Anemia in Kidney Disease & EPO too

Red Blood Cells (Photo credit: Wikipedia)

Anemia for the normal population is defined as having less than the normal quantity of red blood cells within the blood. Each individual red cell contains within it the substance hemoglobin. This substance carries oxygen within the cell and releases it in organs where it is needed most. Oxygen is derived from the lung and the process of taking up oxygen into the red cell from the lung is known as oxygenation. Patients with chronic kidney disease are usually anemic for various reasons some of which are specific to kidney disease.


Patients with anemia have symptoms such as weakness and general lethargy, poor appetite, decreased capacity to exercise and usually describe themselves as generally unwell. The hormone responsible for the production of red blood cells is erythropoietin or epo. It is produced by the kidney, it then travels to the bone marrow where it stimulates the cells there to change into red blood cells and enter the circulation.

Major proteins in the erythrocyte (red blood cell) membrane. (Photo credit: Wikipedia)

Patients with kidney disease may have anemia because the damaged kidney is unable to produce epo. The presence of toxins which accumulate in kidney disease also have a negative impact on the bone marrow to produce cells. Because of the depressed appetite present in patients with kidney disease there may be inadequate intake of the nutrients required to form the building blocks for the production of red blood cells. Patients with kidney disease are also deficient in iron due to slow leaks of iron from the gut due to the build up of toxins within the blood. When on dialysis there is blood lost in the dialysis tubing that further compounds this iron deficiency. Because of decreased levels of vitamin D there maybe elevated levels of another hormone known as PTH which can lead to damage of the bone marrow and decreased ability to produce red blood cells.

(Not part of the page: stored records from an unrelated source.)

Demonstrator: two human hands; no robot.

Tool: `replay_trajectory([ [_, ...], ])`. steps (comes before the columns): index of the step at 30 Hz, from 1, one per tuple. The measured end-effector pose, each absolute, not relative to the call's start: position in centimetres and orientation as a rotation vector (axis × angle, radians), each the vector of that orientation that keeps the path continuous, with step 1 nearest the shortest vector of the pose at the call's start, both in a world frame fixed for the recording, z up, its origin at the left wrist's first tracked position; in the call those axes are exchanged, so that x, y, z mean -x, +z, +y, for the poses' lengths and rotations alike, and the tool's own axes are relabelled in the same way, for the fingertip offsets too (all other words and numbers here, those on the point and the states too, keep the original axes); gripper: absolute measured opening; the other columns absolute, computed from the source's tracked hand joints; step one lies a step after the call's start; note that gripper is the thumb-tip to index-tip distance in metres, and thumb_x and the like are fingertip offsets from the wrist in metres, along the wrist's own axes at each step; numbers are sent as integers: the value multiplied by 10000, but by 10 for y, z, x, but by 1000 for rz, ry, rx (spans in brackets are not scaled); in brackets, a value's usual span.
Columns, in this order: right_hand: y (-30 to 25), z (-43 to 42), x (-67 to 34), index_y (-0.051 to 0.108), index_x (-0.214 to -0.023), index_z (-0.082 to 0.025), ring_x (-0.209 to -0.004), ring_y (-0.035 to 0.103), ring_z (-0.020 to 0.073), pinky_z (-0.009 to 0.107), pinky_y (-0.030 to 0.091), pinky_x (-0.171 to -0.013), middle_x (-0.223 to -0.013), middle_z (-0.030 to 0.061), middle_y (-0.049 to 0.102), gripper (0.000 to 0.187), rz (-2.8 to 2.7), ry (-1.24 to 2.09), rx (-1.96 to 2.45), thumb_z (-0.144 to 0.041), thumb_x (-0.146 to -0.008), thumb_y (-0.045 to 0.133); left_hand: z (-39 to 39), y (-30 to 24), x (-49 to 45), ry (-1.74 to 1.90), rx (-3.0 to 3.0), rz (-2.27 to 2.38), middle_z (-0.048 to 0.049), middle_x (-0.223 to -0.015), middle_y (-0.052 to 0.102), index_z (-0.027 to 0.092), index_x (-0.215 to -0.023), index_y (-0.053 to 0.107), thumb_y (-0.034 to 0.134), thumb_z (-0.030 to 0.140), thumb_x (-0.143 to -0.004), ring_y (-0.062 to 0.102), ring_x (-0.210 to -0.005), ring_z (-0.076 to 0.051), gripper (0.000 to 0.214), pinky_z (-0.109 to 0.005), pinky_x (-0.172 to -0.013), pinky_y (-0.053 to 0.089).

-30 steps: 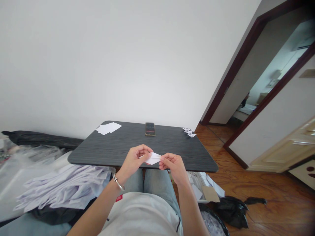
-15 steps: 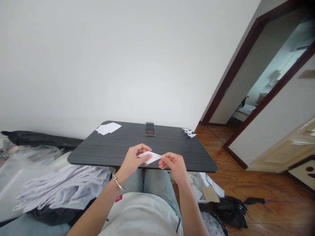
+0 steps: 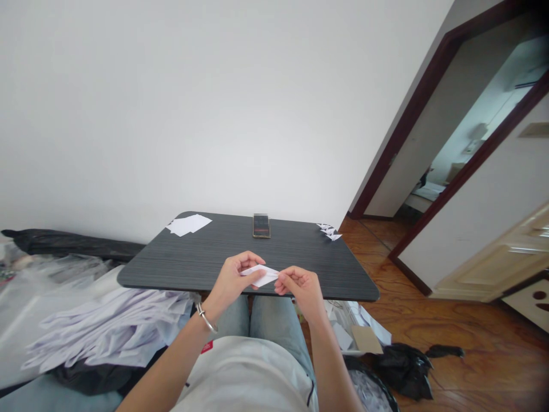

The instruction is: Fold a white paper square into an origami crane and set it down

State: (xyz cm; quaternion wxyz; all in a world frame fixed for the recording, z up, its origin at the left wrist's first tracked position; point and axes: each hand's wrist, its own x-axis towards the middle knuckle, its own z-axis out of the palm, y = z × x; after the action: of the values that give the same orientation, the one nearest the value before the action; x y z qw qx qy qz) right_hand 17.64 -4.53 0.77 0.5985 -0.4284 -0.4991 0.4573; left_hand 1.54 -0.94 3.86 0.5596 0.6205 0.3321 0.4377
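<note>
A small white sheet of folded paper [image 3: 269,276] is held up between my two hands, over the near edge of the dark table [image 3: 193,260]. My left hand [image 3: 234,277] is closed on its left part, thumb across the top and fingers behind. With thumb and fingertips, my right hand [image 3: 302,285] pinches the narrow right end. At the table's far left lie flat white paper sheets [image 3: 190,224]. Several small folded paper pieces [image 3: 329,231] stand in a row at the far right.
A phone [image 3: 261,226] stands at the back middle of the table, near the white wall [image 3: 257,114]. Piled white cloth [image 3: 115,326] lies to the left. On the floor at right are a box of papers [image 3: 364,337] and a black plastic bag [image 3: 405,366].
My right hand has shifted very slightly to the left, still pinching the folded paper. My left hand and the things on the table look the same.
</note>
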Motion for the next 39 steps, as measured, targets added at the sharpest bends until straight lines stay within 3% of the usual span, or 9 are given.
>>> replay_trajectory([
  [17, 5, -45, -178, 610, -674, -142, -480, 606, 103, 202, 506, -477, -578, 21, 653, 244, -1180, 1144, 981, -376, -739, 592, -8, 38, -16, 1031, -1422, 791, 31, -572, 521, 108, -804, 561, 683, 245, -616, 513, -522, -92, 263, -183, -428, 459],
  [24, 8, -47, -178, 610, -765, -136, -520, 626, 117, 202, 508, -477, -647, 52, 672, 309, -1155, 1188, 930, -433, -775, 523, -6, 36, -15, 1045, -1433, 792, 29, -570, 535, 111, -806, 566, 681, 267, -618, 514, -502, -93, 269, -195, -437, 456],
  [31, 7, -44, -167, 628, -744, -144, -439, 592, 100, 174, 474, -407, -561, 12, 653, 221, -1114, 1153, 963, -347, -665, 663, -8, 36, -16, 1042, -1470, 768, 10, -583, 563, 113, -752, 585, 664, 281, -638, 513, -503, -93, 218, -201, -467, 448],
  [39, 3, -42, -161, 621, -655, -142, -413, 578, 99, 184, 470, -406, -510, 7, 644, 209, -1082, 1120, 970, -344, -655, 673, -9, 35, -17, 1046, -1518, 790, -7, -612, 587, 115, -670, 626, 656, 276, -639, 521, -536, -108, 167, -208, -475, 452],
])
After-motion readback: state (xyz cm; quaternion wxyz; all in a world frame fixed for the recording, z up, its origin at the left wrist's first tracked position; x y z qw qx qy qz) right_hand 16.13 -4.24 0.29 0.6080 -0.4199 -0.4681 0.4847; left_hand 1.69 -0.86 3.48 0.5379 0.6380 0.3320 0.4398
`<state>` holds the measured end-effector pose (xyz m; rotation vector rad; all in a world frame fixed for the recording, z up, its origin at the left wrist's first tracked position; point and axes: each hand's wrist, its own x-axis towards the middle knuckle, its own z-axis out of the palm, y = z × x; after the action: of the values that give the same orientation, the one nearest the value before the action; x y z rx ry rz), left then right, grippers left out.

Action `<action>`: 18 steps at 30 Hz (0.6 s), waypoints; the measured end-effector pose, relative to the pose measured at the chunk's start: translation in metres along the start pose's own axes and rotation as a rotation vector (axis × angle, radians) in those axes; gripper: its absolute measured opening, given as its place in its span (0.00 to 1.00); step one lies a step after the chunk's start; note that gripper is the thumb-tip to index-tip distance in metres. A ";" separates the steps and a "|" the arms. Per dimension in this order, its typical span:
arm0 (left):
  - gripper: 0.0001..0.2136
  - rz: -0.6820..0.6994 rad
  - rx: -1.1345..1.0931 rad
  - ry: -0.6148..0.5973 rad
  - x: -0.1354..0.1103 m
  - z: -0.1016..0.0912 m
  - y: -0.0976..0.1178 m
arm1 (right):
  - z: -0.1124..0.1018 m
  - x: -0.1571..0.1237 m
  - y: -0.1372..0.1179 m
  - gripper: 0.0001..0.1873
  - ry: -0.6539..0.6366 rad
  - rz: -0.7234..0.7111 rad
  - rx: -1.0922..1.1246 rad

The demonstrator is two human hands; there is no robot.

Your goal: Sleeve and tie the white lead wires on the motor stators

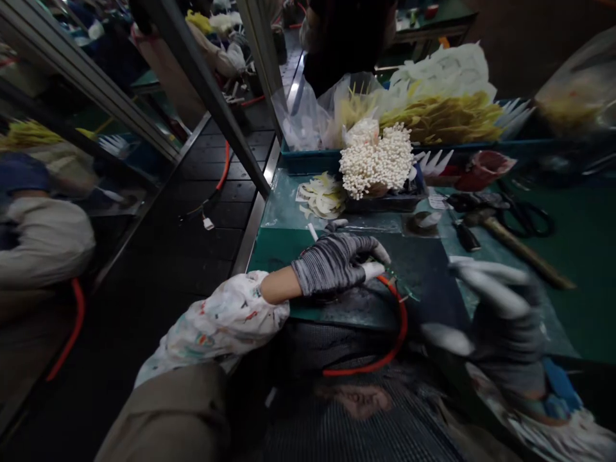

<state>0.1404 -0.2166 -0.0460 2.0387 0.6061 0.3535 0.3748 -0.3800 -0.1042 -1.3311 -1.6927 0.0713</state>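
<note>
My left hand (pixel 337 264), in a grey striped glove with white fingertips, is over the dark work mat (pixel 428 263) with its fingers curled inward. A thin white stick (pixel 312 232) pokes out behind it. At its thumb and fingertips lie the end of a red cable (pixel 399 321) and some thin green strands (pixel 402 285); what the fingers grip is hidden. The cable curves down to my lap. My right hand (pixel 503 314), gloved alike and smeared by motion, is off to the right with fingers apart, and nothing shows in it.
Beyond the mat are a bundle of white-tipped stamens (pixel 378 157), pale petals (pixel 323 196) and a blue tray (pixel 308 160) heaped with yellow petals (pixel 437 119). A hammer (pixel 524 247) and black scissors (pixel 529 215) lie right. Metal posts (pixel 216 96) stand left; a co-worker's sleeve (pixel 48 237) shows beyond.
</note>
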 end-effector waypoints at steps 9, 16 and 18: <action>0.27 0.120 0.304 0.104 -0.025 0.009 -0.005 | 0.029 0.024 -0.020 0.07 -0.196 -0.034 0.240; 0.21 0.412 0.822 0.448 -0.041 0.051 -0.019 | 0.044 0.022 -0.024 0.08 0.008 0.205 0.321; 0.14 0.398 0.889 0.527 -0.038 0.063 -0.025 | 0.057 0.029 -0.029 0.07 0.163 0.288 0.369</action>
<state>0.1319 -0.2720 -0.1000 2.9602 0.7493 1.0183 0.3160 -0.3421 -0.1017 -1.2510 -1.2690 0.4113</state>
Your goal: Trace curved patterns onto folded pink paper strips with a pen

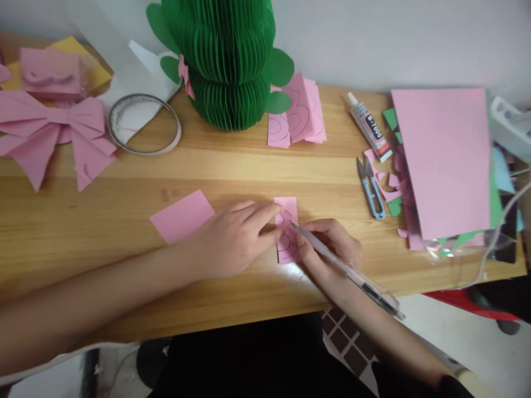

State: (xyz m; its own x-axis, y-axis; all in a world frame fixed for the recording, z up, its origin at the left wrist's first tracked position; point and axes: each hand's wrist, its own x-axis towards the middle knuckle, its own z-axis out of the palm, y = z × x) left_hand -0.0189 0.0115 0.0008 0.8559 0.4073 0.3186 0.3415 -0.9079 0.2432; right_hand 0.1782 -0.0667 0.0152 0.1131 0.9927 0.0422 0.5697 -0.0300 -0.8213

Treatment of anemia in kidney disease therefore relies on first determining the cause of the anemia. In addition to the usual causes detailed above, patients may also have anemia due to the preexisting diseases that cause anemia of which there are many. The evaluation to determine the cause never assumes that the anemia is only due to kidney disease.

If it is established that anemia is entirely due to kidney disease then treatment may commence by replacing the nutrients required for generation of red blood cells, iron and vitamins usually. Provision of adequate dialysis where necessary and the administration injectable of synthetic epo.

Figure 2 - Schematic of Maxwell model using one dash-pot and one spring connected in series (Photo credit: Wikipedia)

Epo is administered in such a manner as to maintain your blood count in the region of 11 to 12 grams of hemoglobin (Hb). Any higher and there is a risk of adverse events such as stroke or heart attack any lower and the benefits in terms of well being may be less than ideal.

Recently studies have suggested that there may be benefits of higher doses of epo. The authors of one study found that targeting a higher Hb around 12 g/dl was more beneficial than targeting conventional Hb in terms of reduction of the size of the heart and quality of life. Enlargement of the heart is a very serious complication of hypertension and anemia which can lead to early death in patients on dialysis. The fact that epo at higher doses may reduce the occurrence of this is exciting. In fact epo has recently been found to have a possible regulatory role in the function of the heart where studies have shown that administration of epo has direct effects on the muscle cells of the heart improving their function this study suggests that erythropoietin may have a direct positive effect on the heart and brain unrelated to correction of the anemia by reducing cell death and by increasing new blood vessel growth, both of which could prevent tissue damage. This could have profound therapeutic implications not only in heart failure but in the future treatment of myocardial infarction, coronary heart disease, strokes, and renal failure. These effects are independent of the effect of epo on the bone marrow.

However the current guidelines are based on very well done studies which have demonstrated increased mortality in patients with hemoglobin levels of greater than 12 g/dl. Other authors however are of the opinion that the increased mortality may not be due to the actual level of the hemoglobin but the dose of epo and iron required to get you there. These same authors are usually of the opinion that slowly increasing the levels of Hb over a longer period of time may be beneficial.

Erythropoietin currently is the best therapy available for anemia of chronic kidney disease. The exact dose and rate of increase in hemoglobin is likely to be revealed in upcoming studies.